• **Exercise requirements**
Give back the full listing exactly, setting the pictures aside.

⁂

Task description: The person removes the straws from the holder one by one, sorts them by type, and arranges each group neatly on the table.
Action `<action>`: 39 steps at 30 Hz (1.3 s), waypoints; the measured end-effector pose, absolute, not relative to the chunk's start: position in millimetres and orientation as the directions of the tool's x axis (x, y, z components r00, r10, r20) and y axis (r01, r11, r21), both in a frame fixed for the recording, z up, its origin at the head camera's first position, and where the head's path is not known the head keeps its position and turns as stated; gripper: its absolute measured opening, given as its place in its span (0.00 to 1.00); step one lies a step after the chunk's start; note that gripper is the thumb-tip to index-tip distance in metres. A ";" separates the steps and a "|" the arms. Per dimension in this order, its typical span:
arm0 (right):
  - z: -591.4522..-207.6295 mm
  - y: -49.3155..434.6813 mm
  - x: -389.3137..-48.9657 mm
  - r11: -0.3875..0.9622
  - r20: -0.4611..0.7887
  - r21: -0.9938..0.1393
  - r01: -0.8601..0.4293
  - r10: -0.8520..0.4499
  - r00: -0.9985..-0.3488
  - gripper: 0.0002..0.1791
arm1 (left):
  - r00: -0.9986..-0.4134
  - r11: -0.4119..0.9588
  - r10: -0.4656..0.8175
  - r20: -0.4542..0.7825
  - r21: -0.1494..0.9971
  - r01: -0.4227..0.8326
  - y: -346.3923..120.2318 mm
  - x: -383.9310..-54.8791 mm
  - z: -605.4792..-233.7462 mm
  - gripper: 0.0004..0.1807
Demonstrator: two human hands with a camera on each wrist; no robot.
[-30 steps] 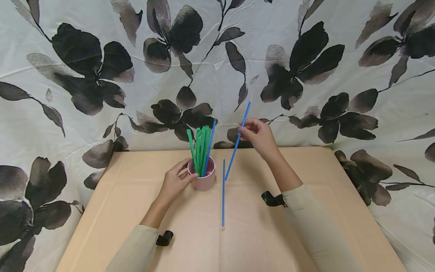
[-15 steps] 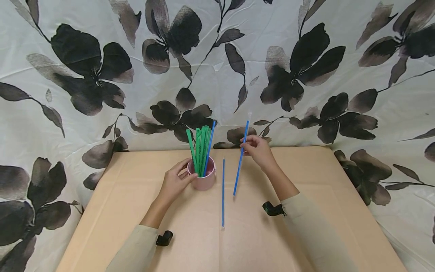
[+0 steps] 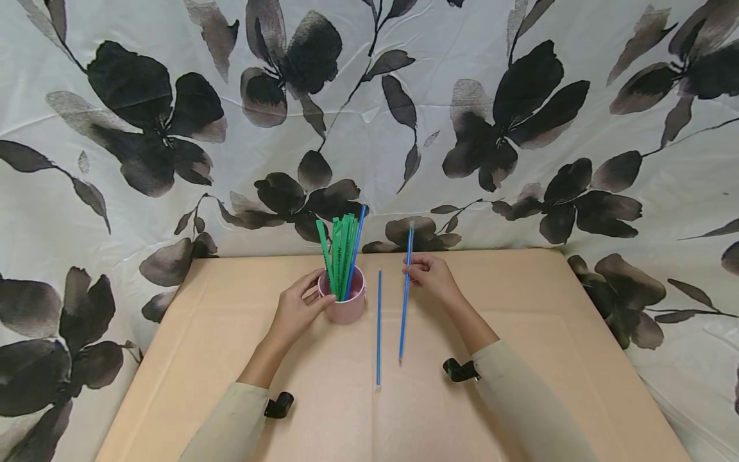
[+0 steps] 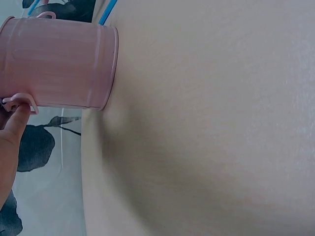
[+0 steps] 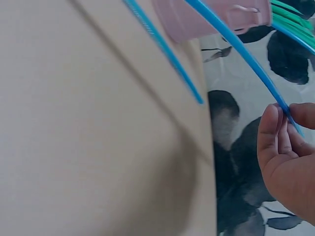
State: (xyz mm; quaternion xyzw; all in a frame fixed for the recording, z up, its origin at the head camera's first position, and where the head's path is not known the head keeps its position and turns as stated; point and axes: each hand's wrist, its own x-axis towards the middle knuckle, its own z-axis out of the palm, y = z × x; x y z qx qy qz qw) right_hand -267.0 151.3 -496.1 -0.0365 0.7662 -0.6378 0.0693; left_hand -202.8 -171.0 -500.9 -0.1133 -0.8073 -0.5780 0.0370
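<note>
My left hand (image 3: 296,308) holds a small pink metal bucket (image 3: 348,313) by its side. In the left wrist view the thumb (image 4: 17,120) lies on the bucket's small side handle (image 4: 25,98). Several green straws (image 3: 338,256) with dark print and one blue straw (image 3: 357,240) stand in the bucket, leaning. Right of it, my right hand (image 3: 435,277) pinches another blue straw (image 3: 404,314) near its upper part, between thumb and fingertips. Clear wrapper shows at this straw's ends. Between bucket and right hand, a further blue straw (image 3: 379,327) lies lengthwise on the table.
The light tan table (image 3: 491,289) has its far edge just behind the bucket. Beyond it hangs a white cloth (image 3: 369,160) with dark flowers. Each wrist carries a small black camera mount, the left one (image 3: 280,405) and the right one (image 3: 460,370).
My right hand has come down and nearer with the blue straw, which now stands almost parallel to the one lying on the table. The left hand and the bucket have stayed in place.
</note>
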 end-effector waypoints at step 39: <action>-536.7 111.9 -250.6 0.437 -0.303 -0.872 0.220 -0.131 -0.944 0.12 | -0.975 0.273 0.143 0.172 0.940 0.206 -162.1 -194.8 -477.8 0.36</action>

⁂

• **Answer**
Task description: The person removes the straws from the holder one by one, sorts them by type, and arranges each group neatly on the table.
Action `<action>`: 39 steps at 30 Hz (1.3 s), waypoints; the measured end-effector pose, absolute, not relative to the chunk's start: position in millimetres and orientation as the directions of the tool's x axis (x, y, z components r00, r10, r20) and y axis (r01, r11, r21), both in a frame fixed for the recording, z up, its origin at the head camera's first position, and where the head's path is not known the head keeps its position and turns as stated; gripper: its absolute measured opening, given as its place in its span (0.00 to 1.00); step one lies a step after the chunk's start; note that gripper is the thumb-tip to index-tip distance in metres. A ";" separates the steps and a "|" the arms. Per dimension in this order, its typical span:
arm0 (right):
  - z: -591.4522..-207.6295 mm
  - y: -49.3155..434.6813 mm
  - x: -389.3137..-48.9657 mm
  - r11: -0.3875..0.9622
  - r20: -0.4611..0.7887
  - r21: -0.9938..0.1393
  - r01: -0.8601..0.4293
  - r10: -0.8520..0.4499
  - r00: -0.9985..-0.3488
  - gripper: 0.0002..0.1791
arm1 (left):
  - r00: -0.9986..-0.4134
  - r11: -0.4119..0.9588
  - r10: -0.4656..0.8175
  - r20: -0.4542..0.7825
  - r21: -0.1494..0.9971
  - r01: -0.4227..0.8326
  - y: -346.3923..120.2318 mm
  - x: -383.9310..-54.8791 mm
  - z: -605.4792..-233.7462 mm
  - gripper: 0.0004..0.1807
Demonstrator: two human hands with a camera on each wrist; no robot.
[-30 steps] 
[-15 steps] 
[+0 steps] 
[+0 steps] 
[+0 steps] 
State: (xyz mm; quaternion xyzw; all in a frame fixed for the recording, z up, its origin at the head camera's first position, and where the head's path is not known the head keeps its position and turns as stated; point and axes: each hand's wrist, its own x-axis towards the middle knuckle, its own z-axis out of the palm, y = z × x; x y z qx qy qz qw) right_hand -267.0 151.3 -496.1 -0.0365 0.7662 -0.6378 0.0693; left_hand -202.8 -171.0 -500.9 -0.1133 -0.8073 -0.5780 0.0370
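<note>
My left hand (image 3: 296,308) holds a small pink metal bucket (image 3: 348,313) by its side. In the left wrist view the thumb (image 4: 17,120) lies on the bucket's small side handle (image 4: 25,98). Several green straws (image 3: 338,256) with dark print and one blue straw (image 3: 357,240) stand in the bucket, leaning. Right of it, my right hand (image 3: 435,277) pinches another blue straw (image 3: 404,314) near its upper part, between thumb and fingertips. Clear wrapper shows at this straw's ends. Between bucket and right hand, a further blue straw (image 3: 379,327) lies lengthwise on the table.
The light tan table (image 3: 491,289) has its far edge just behind the bucket. Beyond it hangs a white cloth (image 3: 369,160) with dark flowers. Each wrist carries a small black camera mount, the left one (image 3: 280,405) and the right one (image 3: 460,370).
My right hand has come down and nearer with the blue straw, which now stands almost parallel to the one lying on the table. The left hand and the bucket have stayed in place.
</note>
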 end-effector waypoints at step 39: <action>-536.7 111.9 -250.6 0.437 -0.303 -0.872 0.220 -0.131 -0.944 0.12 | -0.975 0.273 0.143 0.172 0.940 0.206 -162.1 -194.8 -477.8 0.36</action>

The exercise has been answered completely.